WHAT TO DO: Reproduce the data shown below exactly.

INFORMATION PROVIDED:
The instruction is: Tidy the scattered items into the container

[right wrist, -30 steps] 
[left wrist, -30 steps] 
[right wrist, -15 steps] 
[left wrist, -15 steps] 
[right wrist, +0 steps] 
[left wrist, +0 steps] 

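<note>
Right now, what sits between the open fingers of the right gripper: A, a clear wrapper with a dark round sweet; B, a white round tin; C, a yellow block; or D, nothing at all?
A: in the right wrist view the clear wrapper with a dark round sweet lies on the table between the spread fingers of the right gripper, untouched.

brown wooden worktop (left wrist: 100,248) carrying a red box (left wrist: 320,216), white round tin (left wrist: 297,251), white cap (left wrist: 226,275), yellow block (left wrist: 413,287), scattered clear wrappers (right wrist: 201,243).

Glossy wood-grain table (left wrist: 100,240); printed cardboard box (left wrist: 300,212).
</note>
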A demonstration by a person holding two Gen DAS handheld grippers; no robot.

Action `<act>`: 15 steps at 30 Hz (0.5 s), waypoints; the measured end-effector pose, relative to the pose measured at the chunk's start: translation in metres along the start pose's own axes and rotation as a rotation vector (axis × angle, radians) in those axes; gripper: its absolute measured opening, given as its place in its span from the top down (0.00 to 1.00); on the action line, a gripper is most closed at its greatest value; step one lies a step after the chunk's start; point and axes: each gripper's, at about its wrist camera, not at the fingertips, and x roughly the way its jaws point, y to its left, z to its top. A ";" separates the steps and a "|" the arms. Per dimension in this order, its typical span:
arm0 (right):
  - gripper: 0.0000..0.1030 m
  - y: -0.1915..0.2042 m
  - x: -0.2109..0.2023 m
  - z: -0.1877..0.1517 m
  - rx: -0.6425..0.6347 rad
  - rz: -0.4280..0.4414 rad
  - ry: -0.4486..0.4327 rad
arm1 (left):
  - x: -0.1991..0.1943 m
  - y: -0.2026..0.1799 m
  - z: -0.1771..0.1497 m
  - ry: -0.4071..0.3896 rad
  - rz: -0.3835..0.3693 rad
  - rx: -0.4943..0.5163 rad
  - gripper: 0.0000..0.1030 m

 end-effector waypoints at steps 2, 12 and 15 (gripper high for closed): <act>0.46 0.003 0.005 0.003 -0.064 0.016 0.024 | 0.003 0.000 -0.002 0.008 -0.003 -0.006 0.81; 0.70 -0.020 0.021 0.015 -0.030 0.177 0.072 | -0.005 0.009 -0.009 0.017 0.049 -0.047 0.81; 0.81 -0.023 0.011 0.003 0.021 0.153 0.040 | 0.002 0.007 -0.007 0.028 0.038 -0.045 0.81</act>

EXERCISE RESULT:
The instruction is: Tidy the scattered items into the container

[right wrist, -30 steps] 
[left wrist, -30 steps] 
[right wrist, -15 steps] 
[left wrist, -15 steps] 
[right wrist, +0 steps] 
[left wrist, +0 steps] 

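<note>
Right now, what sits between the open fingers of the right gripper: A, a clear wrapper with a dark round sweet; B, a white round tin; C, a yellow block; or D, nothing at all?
A: in the right wrist view the clear wrapper with a dark round sweet lies on the table between the spread fingers of the right gripper, untouched.

brown wooden worktop (left wrist: 100,248) carrying a red box (left wrist: 320,216), white round tin (left wrist: 297,251), white cap (left wrist: 226,275), yellow block (left wrist: 413,287), scattered clear wrappers (right wrist: 201,243).

Glossy wood-grain table (left wrist: 100,240); printed cardboard box (left wrist: 300,212).
</note>
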A demonstration by a person holding two Gen DAS handheld grippers; no robot.

Action `<act>`: 15 steps at 30 Hz (0.5 s), waypoints; the measured end-effector pose, relative to the pose measured at the chunk's start: translation in metres along the start pose's own axes and rotation as a rotation vector (axis × angle, radians) in those axes; gripper: its absolute measured opening, given as its place in its span from the top down (0.00 to 1.00); on the action line, a gripper is most closed at its greatest value; step one lies a step after the chunk's start; point and axes: each gripper's, at about its wrist camera, not at the fingertips, and x roughly the way its jaws point, y to its left, z to its top. A ";" separates the steps and a "|" the arms. Per dimension in this order, its typical span:
arm0 (right):
  - gripper: 0.0000..0.1030 m
  - y: -0.1915..0.2042 m
  - x: -0.2109..0.2023 m
  - z: -0.1877..0.1517 m
  - rx: -0.6425..0.6347 rad
  - rz: -0.4280..0.4414 rad
  - ry: -0.4486..0.4327 rad
arm1 (left):
  - x: -0.1991..0.1943 m
  - y: -0.2026..0.1799 m
  - z: -0.1771..0.1497 m
  - ry: -0.4071..0.3896 rad
  - rz: -0.3835..0.3693 rad
  - rx: -0.4943..0.5163 rad
  - gripper: 0.0000..0.1030 m

 end-effector waypoints at steps 2, 12 and 15 (gripper high for closed): <act>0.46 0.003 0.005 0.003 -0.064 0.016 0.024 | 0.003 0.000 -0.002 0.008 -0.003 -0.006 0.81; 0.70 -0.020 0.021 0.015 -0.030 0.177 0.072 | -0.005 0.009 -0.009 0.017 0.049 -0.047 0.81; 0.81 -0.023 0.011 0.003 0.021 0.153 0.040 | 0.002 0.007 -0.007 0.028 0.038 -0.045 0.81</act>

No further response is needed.